- Task item
Which of the lines in the data below contain the string "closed"? Copy each of them.

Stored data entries
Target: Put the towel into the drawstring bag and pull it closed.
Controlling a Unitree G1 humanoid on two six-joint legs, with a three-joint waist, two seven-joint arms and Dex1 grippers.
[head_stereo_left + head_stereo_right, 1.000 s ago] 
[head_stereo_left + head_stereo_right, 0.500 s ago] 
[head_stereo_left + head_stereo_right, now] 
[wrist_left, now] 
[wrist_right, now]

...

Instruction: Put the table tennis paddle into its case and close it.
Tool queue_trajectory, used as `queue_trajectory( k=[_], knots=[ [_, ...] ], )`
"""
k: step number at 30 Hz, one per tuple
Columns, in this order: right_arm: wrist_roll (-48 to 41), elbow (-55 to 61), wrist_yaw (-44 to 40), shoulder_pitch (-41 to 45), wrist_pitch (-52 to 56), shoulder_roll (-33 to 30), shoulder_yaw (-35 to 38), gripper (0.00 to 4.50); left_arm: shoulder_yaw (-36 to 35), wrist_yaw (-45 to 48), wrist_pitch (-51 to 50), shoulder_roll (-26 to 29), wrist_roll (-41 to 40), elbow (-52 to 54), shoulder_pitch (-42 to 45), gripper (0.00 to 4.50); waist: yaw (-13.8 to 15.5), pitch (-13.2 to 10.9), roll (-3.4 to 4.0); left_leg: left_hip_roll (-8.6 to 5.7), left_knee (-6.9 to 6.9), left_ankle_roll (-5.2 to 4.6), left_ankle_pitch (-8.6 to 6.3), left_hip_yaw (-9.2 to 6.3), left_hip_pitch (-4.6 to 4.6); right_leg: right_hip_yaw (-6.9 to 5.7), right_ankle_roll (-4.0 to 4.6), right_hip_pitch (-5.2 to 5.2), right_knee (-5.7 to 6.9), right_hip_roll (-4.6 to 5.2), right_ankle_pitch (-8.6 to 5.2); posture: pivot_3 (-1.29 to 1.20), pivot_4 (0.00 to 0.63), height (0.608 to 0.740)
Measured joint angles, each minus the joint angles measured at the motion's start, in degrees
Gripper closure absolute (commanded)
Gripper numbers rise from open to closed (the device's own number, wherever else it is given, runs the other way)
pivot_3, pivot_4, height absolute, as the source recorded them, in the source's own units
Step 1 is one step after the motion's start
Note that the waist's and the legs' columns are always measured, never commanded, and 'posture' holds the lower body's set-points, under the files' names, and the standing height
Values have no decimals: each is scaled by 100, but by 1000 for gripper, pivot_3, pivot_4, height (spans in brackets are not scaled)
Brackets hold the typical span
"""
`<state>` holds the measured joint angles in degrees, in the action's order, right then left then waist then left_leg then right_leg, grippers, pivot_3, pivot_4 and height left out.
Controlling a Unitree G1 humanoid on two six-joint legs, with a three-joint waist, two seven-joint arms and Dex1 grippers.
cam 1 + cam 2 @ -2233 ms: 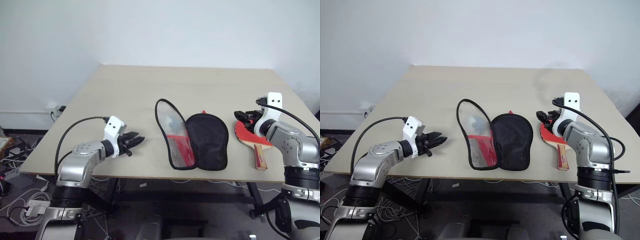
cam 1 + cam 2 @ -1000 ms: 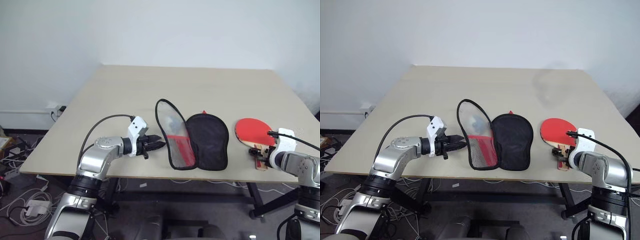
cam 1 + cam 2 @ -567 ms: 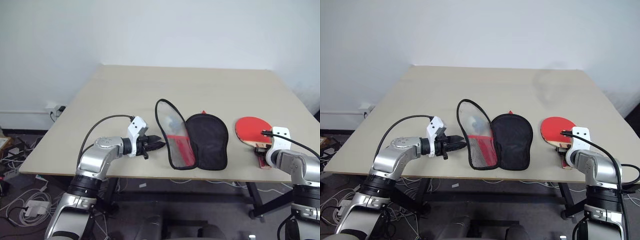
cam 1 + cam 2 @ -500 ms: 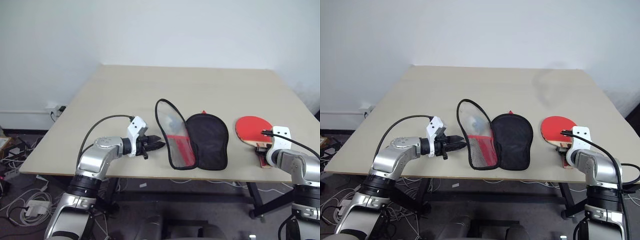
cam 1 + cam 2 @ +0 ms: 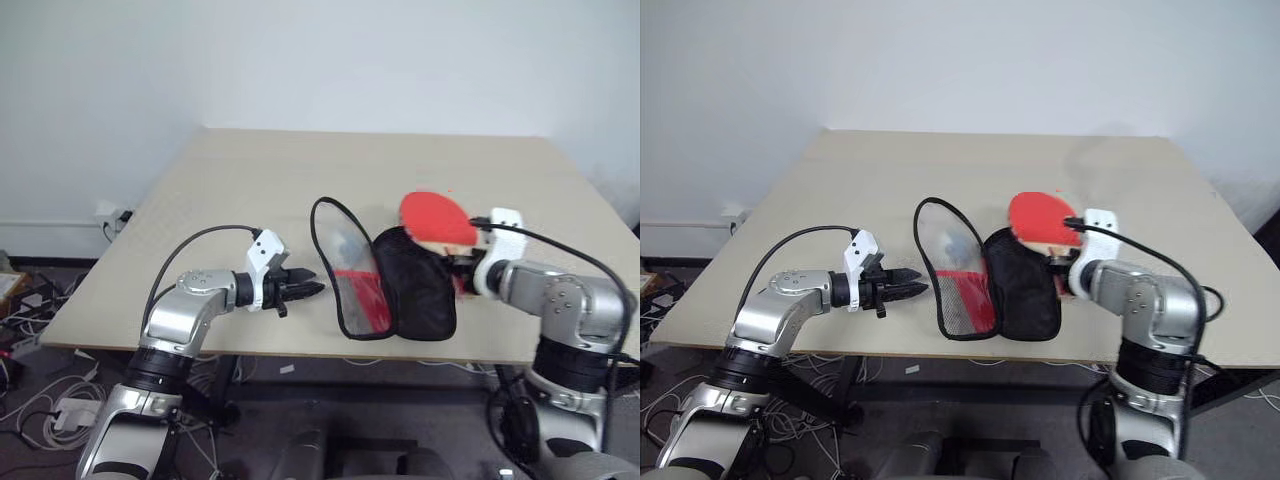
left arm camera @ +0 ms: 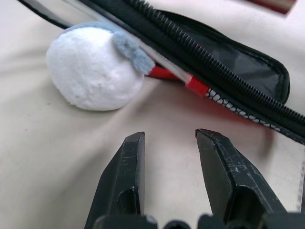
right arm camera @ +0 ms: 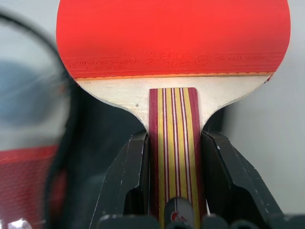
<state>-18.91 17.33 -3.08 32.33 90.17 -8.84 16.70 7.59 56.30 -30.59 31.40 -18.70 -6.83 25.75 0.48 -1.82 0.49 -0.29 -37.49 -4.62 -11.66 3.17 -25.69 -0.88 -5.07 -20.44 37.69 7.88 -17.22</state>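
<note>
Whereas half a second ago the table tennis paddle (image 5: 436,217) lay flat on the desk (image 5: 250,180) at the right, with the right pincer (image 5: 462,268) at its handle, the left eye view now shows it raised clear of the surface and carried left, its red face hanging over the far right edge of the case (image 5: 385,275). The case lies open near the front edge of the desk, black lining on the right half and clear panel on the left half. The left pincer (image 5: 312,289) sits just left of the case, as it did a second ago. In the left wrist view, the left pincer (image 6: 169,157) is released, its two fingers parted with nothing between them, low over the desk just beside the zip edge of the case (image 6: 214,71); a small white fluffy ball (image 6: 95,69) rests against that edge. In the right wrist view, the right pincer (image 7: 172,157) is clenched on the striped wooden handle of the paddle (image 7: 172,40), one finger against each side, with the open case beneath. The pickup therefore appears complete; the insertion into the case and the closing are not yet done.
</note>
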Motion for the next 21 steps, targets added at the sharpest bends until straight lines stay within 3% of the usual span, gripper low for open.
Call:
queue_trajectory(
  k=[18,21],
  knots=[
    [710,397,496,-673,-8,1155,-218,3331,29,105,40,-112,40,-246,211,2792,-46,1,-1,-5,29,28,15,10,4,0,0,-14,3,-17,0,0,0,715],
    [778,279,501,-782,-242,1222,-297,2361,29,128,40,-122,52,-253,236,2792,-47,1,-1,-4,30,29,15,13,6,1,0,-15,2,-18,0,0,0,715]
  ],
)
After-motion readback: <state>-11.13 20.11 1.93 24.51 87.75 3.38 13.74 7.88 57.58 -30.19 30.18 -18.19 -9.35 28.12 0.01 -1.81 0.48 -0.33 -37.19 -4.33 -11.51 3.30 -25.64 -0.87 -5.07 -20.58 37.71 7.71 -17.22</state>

- Reply
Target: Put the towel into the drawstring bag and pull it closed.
Gripper numbers rise from open to closed (the device's own number, wherever else it is given, runs the other way)

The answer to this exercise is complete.